→ **What to work on**:
Your answer should be the line containing "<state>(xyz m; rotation" and each line after it through the end of the data below, repeated exactly.

→ **Dataset extract**:
====
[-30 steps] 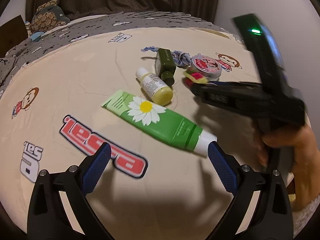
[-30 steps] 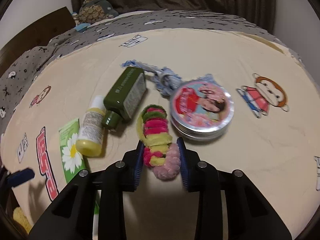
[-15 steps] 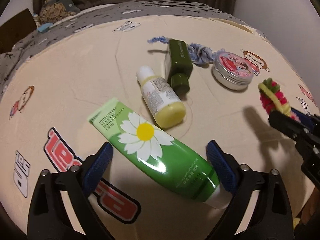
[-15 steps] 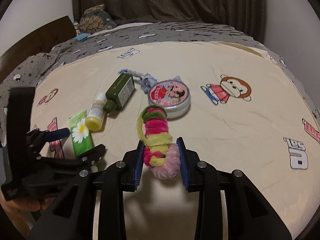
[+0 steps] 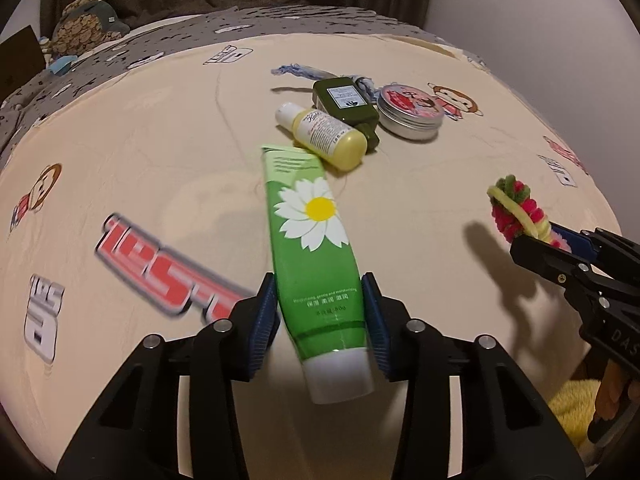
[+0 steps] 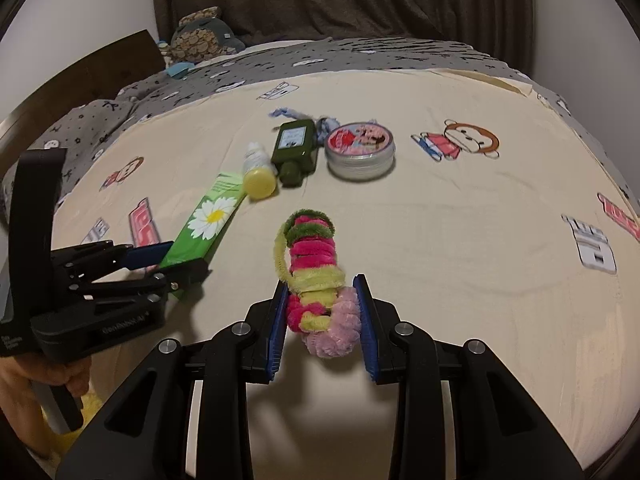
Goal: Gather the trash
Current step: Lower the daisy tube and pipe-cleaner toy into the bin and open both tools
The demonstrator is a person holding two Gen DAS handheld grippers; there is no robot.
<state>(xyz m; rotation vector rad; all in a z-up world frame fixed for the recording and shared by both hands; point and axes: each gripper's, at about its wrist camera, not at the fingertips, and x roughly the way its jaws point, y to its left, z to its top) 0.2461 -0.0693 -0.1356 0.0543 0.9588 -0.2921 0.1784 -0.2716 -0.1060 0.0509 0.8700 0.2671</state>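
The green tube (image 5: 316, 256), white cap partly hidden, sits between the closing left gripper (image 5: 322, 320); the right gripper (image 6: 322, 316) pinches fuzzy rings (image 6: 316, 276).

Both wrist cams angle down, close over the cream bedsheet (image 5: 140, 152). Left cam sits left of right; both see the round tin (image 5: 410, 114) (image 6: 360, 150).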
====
→ **Solution**:
<state>(xyz m; rotation vector rad; all in a z-up world frame fixed for the recording and shared by both hands; point and axes: each gripper's, at about its wrist camera, not at the fingertips, and x roughly the way its jaws point, y to its left, z to its top) 0.2461 -0.0693 -0.1356 0.0543 0.9588 -0.2921 0.1784 -0.2716 -0.1060 0.0509 0.8700 0.2671</state>
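The green tube (image 5: 316, 256), white cap partly hidden, sits between the closing left gripper (image 5: 322, 320); the right gripper (image 6: 322, 316) pinches fuzzy rings (image 6: 316, 276).

Both wrist cams angle down, close over the cream bedsheet (image 5: 140, 152). Left cam sits left of right; both see the round tin (image 5: 410, 114) (image 6: 360, 150).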

This exercise is finished.